The Object Model TSG has been working diligently on the new object model. Object management in OpenGL is changing considerably. There will soon be a consistent way to create, edit, share and use objects.

The existing object model evolved over time, and did not have a consistent design. It started with display lists in OpenGL 1.0, and then added texture objects in OpenGL 1.1. Unfortunately texture objects were added in a less than optimal way. The combination of glBindTexture and glActiveTexture makes it hard to follow and debug code, for example. Texture objects can be incomplete, and worse, their format and size can be redefined with a call to glTexImage1D/2D/3D. After texture objects, new object types were added with sometimes inconsistent semantics. Furthermore, the existing object model is optimized for object creation, not for runtime performance. Most applications create objects once, but use them often. It makes more sense to ensure that using an object for rendering is lightweight. This is not the case right now.

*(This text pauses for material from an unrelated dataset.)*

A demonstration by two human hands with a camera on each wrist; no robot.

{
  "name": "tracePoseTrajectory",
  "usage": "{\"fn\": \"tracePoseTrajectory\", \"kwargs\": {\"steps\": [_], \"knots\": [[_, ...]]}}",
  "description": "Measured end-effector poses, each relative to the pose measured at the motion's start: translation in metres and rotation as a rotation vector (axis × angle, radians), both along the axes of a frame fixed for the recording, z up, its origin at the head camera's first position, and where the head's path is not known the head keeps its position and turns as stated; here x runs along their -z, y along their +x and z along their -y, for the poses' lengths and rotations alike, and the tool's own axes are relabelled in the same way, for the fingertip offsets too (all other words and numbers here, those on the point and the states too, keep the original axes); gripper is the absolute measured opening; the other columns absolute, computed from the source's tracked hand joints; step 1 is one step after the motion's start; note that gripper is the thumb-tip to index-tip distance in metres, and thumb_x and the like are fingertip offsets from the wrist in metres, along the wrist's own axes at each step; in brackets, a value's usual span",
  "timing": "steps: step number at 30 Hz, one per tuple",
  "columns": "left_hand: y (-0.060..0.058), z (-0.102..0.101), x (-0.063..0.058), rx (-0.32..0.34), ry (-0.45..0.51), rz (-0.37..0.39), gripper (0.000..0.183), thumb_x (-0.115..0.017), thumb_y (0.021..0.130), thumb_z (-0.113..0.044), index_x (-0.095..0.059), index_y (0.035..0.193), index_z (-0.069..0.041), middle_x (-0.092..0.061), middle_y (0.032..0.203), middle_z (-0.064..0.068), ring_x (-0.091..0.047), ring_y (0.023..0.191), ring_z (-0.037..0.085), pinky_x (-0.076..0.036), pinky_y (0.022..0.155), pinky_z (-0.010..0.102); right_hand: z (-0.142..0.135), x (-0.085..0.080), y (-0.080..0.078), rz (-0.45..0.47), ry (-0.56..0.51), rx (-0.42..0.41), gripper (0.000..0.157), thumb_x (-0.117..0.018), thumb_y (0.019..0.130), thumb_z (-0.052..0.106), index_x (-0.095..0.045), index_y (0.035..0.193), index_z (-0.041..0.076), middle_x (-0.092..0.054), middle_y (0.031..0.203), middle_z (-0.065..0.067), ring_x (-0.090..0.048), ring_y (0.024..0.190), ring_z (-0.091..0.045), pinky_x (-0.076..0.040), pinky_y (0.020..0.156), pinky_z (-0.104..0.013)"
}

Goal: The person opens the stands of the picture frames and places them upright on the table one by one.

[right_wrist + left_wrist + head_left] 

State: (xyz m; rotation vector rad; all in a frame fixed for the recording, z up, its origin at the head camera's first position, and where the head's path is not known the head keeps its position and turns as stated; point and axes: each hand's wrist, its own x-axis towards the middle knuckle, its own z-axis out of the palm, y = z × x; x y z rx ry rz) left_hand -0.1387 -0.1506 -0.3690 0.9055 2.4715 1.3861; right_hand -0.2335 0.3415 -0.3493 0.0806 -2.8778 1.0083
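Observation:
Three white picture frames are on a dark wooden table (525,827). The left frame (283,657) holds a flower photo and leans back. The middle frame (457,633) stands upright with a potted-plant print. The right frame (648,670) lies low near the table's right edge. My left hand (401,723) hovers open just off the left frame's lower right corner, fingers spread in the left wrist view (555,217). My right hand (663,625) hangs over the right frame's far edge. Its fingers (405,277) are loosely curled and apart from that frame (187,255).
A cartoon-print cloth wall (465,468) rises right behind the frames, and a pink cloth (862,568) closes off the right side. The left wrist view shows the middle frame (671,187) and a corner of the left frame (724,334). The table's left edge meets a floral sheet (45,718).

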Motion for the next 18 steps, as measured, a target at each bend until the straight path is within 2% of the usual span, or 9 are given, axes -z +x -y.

The goals we are shooting for with the new object model are to:

  • achieve maximum runtime performance
  • eliminate incomplete objects
  • allow for sharing across contexts on a per-object basis
  • (partially) eliminate existing bind semantics

I'll explain each of these goals in the following paragraphs.

Maximum runtime performance is influenced by many factors, including the application's ability to use the underlying hardware as efficiently as possible. In the context of the new object model it means that maximum runtime performance is achieved only when overhead in the OpenGL driver is minimized. The new object model reduces driver overhead in several ways:

  • The amount of validation the OpenGL implementation needs to perform at draw time will be reduced. In OpenGL today, quite a lot of validation can and will happen at draw time, slowing rendering down.
  • Fewer state changes will be needed in the new object model, again improving runtime performance. For example, the number of bind operations, or copies of uniform values, will be reduced.
  • The new object model will reduce time spent in the OpenGL driver looking up object handles.

The fact that incomplete objects can exist adds flexibility to OpenGL, but without a clear benefit. They make it harder for the OpenGL implementation to intelligently allocate memory for objects, can result in more validation at rendering time, and can leave developers confused when rendering does not produce expected results. For example, a texture object is built up one mipmap level at a time. The OpenGL implementation has no idea in advance what the total memory requirements will be when an application hands it the first mipmap level. And if the application fails to provide a complete set of mipmap levels when mipmapping is enabled, that incomplete texture will not be used at all while rendering, a pitfall that can be difficult to debug.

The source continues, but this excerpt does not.